Best of luck. I think the word is misophonia.

HadEnoughNoise · 23/01/2023 22:40

Thank you for the replies.

He's nearly 12 so kneading playdoh etc isn't really an option. Occasionally I try and play a game with him but we're either battling and nagging with him to do his homework in between distractions and him running and jumping and shrieking around. And I just go into sensory overload from it all.

As for HRT I have been offered it and am currently looking into it, but unsure if it would really help me with this issue.

The thing is, it's just constant chaos in my house 😕

OP posts:
HadEnoughNoise · 23/01/2023 22:46

Isheabastard · 23/01/2023 22:39

I can feel and understand everything you say.

I was peri like this about 7 years ago. I’ve always been an introvert, but it felt like my ability to tolerate noise and ‘busyness’ hit an all time low.

The menopause can really change you. It changes your body, it changes your brain and it changes your physiology . I can no longer drink alcohol, and because my introvert self doesn’t like crowds, I don’t want to socialise much any more. I am now a happy hermit, who is divorcing.

All I can suggest is really educate your self about the menopause. Some women get through it easy, some don’t.

Then when you’ve done that, educate your husband. He really needs to understand how profound some of these changes will be for you.

Best of luck. I think the word is misophonia.

Thank you for this. Did you take HRT?

OP posts:
nova99 · 23/01/2023 22:51

I'm like this and I'm not near menopause, I think it's just the way some people are wired.
Over the weekend we had a house guest and went to a kids party. For almost 48 hours I wasn't alone. I was with either with a shrieking child/children with DH or the guest and I really really felt it on Sunday night.

With ASD I find a lot of people (myself included) get overwhelmed far quicker than others do. Our jugs are already almost full so the slightest upset and it feels like chaos. Noise is one of those things that feels like chaos to me. The shrieking physically hurts my head.

The name of the condition is misophonia (spelling?) and I'm not sure if that's what you have. I think it's more likely a case of being overwhelmed and the sensory equivalent of being touched out.

Icecreamandapplepie · 23/01/2023 22:58

You are not alone.

We have three under 9 and I could have written your post word for word.

I hide more than I should and then feel guilty, even though I love them to the moon and back.

I'm the kind of person who needs at least two hours to destress after doing something social though, and the constant noise and neediness have got me down more than I though they would since I've become a mum.

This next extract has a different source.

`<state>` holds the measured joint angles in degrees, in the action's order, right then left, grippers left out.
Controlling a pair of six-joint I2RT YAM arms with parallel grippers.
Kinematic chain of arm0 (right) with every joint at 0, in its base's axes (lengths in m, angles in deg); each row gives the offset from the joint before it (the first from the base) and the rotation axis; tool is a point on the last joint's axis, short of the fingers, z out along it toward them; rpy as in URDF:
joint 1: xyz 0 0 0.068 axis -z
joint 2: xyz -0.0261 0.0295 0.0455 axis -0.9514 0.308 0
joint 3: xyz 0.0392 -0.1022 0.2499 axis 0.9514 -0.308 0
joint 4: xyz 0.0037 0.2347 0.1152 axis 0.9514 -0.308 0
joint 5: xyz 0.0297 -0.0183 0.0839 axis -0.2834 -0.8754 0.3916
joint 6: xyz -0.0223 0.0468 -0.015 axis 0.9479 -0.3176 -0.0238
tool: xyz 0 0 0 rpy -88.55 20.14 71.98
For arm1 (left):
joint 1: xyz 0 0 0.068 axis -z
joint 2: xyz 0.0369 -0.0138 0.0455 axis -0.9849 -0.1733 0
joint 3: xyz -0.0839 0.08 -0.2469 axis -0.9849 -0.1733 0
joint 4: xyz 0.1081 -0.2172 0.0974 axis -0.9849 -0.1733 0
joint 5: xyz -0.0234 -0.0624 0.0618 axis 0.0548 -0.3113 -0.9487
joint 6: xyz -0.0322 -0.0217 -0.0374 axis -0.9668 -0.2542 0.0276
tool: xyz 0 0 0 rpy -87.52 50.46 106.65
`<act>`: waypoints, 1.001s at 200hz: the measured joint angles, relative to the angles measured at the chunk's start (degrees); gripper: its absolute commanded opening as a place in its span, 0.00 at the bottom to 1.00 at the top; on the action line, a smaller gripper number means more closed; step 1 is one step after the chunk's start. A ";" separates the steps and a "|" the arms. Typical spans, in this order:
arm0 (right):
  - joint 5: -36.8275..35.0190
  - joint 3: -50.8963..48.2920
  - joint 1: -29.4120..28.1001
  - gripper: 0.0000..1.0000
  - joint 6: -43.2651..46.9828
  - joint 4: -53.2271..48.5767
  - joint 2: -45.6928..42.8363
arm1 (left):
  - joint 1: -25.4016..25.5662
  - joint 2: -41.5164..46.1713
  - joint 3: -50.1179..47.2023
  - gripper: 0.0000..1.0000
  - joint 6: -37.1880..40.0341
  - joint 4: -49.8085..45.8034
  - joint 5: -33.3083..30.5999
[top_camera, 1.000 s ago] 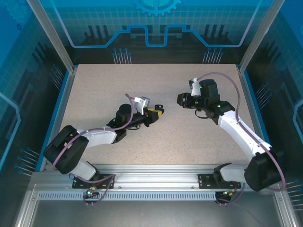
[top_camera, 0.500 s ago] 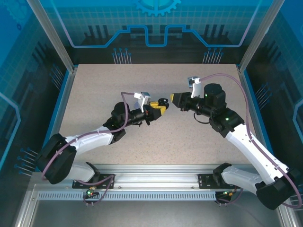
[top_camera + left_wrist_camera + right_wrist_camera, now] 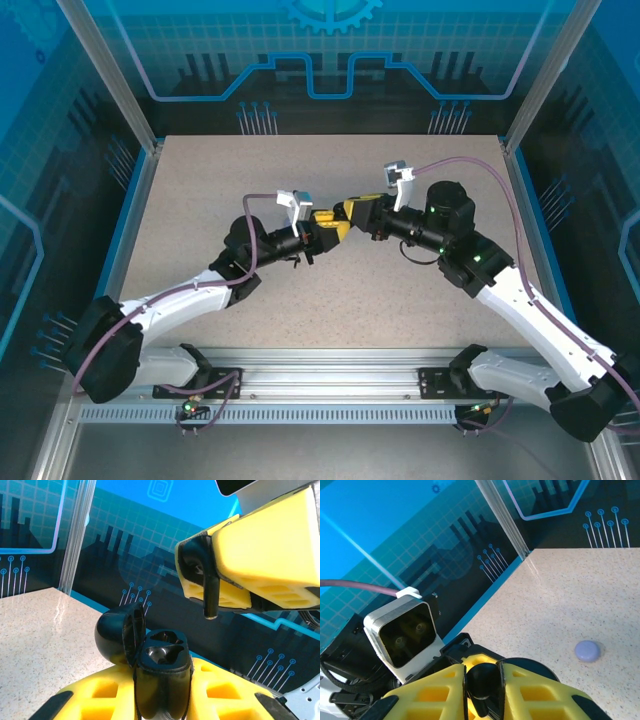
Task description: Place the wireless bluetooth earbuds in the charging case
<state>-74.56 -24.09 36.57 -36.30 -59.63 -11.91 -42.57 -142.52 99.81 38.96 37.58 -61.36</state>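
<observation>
Above the middle of the speckled beige desk, my two arms meet nose to nose. My left gripper is clamped on the glossy black charging case, which stands upright between the yellow fingers with its rounded lid hinged open to the left and both sockets bare. My right gripper is pinched together on a small black stemmed earbud, stem pointing down, hanging above the case and a little to its right, clear of it.

I judge the main risk to be alignment. The stem tip is not over a socket, so a straight descent could land it on the rim or beside the case. The pinch on the earbud's head looks thin; a knock against the rim could twist it or drop it to the desk. Pressing off-centre could also tilt the case in my left grip.

The sockets are dark and shiny, so I cannot tell which one suits this earbud, nor whether it is turned the right way. My fingers hide the lower body of the case. From overhead, earbud and case are too small to separate. In my right wrist view a small pale lavender round object lies on the desk; whether it is a case I cannot say.
</observation>
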 measured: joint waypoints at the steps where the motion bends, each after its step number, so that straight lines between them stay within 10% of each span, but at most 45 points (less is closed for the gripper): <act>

I give too much of myself I think, and carry too much mum guilt for wanting some me time.

America12 · 23/01/2023 23:16

I can completely understand this , fortunately I don't have small children.
Have you explained all this to your husband when it's calm ?
It must be horrendous at times.
Sorry no advice but sympathies.

Frogdinner · 23/01/2023 23:22

I understand everything that you are saying. I was the same with a son who shrieked and shouted and made silly noises (ADHD/ASD).

Topped by noisy neighbours with two boys who were also constantly shouting and shrieking, I felt I couldn't escape.

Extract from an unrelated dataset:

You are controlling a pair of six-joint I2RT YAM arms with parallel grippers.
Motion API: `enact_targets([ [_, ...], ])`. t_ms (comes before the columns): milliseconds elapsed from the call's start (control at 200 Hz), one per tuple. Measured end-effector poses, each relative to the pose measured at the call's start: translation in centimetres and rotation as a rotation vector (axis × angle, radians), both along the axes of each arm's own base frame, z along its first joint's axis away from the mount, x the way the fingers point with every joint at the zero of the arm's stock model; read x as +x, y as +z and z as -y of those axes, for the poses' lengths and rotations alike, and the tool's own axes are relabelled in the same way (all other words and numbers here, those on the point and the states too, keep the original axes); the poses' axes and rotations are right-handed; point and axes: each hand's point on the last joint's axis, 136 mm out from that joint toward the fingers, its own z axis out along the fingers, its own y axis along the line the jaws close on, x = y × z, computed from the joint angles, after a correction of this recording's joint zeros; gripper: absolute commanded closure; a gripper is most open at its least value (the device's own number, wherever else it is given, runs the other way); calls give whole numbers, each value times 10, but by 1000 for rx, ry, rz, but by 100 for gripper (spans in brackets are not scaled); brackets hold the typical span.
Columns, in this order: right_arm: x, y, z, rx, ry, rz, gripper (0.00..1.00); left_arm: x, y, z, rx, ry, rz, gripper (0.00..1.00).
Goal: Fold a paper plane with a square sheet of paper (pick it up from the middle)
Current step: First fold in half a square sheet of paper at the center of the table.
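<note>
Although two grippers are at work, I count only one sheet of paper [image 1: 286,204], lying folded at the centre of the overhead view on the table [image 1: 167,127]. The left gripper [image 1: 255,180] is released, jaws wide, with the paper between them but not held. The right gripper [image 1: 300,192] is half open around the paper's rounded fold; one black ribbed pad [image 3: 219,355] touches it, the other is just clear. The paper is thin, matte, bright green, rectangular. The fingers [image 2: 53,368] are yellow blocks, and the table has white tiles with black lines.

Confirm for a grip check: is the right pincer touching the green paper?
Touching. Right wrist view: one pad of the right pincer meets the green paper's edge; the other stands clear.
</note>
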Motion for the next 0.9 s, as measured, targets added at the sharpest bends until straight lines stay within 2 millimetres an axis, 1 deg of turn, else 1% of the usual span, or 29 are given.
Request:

I was peri and hrt really helped. I started to felt calm and able to deal with things rationally. We moved house (no neighbours now), unfortunately had to come off hrt for a while but I'm going back on it ASAP! I can definitely notice the difference with the irrational noise (and other) tolerance.

Isheabastard · 24/01/2023 10:47

In answer to your question, I tried HRT (various ones over a number of years).

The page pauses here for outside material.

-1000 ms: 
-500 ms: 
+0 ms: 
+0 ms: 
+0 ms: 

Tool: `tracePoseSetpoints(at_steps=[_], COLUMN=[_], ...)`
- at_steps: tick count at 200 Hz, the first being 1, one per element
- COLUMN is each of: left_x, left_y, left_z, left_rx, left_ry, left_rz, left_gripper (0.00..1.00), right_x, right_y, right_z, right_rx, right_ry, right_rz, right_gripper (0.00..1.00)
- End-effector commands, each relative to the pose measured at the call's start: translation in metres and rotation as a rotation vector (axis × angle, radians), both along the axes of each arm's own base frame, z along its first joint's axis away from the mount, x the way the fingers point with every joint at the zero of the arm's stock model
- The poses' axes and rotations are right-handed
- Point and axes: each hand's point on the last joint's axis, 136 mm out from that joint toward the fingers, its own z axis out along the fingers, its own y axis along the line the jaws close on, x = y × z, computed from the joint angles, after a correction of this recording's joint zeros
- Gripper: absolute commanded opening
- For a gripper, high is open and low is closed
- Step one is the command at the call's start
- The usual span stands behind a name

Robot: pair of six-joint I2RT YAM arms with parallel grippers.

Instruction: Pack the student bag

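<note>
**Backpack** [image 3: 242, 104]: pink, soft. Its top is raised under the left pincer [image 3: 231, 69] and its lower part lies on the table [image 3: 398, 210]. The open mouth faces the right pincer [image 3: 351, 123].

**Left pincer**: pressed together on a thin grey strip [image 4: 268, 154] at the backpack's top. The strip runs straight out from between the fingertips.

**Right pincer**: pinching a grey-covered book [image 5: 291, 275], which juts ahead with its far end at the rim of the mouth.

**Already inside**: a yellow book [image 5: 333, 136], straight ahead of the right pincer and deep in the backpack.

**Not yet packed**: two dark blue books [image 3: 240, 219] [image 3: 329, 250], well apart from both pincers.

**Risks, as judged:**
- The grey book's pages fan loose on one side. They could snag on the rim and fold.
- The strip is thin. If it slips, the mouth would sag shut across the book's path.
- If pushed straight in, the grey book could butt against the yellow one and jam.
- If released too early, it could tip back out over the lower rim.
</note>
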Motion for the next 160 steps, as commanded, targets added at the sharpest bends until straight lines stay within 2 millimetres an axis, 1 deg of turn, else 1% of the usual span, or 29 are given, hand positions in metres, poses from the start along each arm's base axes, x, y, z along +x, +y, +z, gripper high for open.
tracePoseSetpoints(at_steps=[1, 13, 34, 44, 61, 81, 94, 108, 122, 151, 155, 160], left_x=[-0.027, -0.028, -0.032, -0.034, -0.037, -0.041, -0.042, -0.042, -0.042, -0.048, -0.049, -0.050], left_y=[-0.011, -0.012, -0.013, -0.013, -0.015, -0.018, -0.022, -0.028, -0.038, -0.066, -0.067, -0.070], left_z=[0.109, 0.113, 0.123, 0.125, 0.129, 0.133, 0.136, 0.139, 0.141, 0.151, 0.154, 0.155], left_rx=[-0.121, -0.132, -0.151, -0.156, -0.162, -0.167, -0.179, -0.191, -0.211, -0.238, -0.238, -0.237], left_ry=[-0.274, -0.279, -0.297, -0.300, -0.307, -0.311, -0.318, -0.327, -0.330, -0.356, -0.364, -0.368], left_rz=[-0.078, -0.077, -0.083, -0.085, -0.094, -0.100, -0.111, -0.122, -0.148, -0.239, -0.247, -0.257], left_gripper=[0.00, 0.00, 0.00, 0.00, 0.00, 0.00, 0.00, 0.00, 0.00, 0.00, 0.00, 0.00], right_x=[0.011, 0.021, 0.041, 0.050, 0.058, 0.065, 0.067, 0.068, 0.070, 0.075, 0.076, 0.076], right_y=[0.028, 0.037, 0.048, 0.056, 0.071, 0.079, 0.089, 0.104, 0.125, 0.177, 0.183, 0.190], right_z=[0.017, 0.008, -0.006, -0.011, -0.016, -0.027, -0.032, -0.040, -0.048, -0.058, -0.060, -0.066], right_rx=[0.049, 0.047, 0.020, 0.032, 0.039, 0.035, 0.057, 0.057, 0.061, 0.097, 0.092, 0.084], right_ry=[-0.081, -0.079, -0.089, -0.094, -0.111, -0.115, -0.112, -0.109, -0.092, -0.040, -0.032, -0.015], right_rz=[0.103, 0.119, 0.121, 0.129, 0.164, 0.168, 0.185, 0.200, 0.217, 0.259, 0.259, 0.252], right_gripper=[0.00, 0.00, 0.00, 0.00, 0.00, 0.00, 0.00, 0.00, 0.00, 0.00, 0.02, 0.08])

I had to be put on a low dose patch because of migraines. It only helped with the hot flushes, not the over stimulation.

I no longer take HRT as I’m post menopausal, I think it made me more tired. But is worth trying, everyone is different.

Singsong60 · 24/01/2023 10:58

Look into magnesium and vit deficiency for noise sensitivity. I was the same and peri menopausal and improved my tolerance by taking Vogel Menopause Support, viatmin B complex and Evening primrose oil. I'm far calmer now and can deal.with the constant bombardment. Also look into Flare earbuds.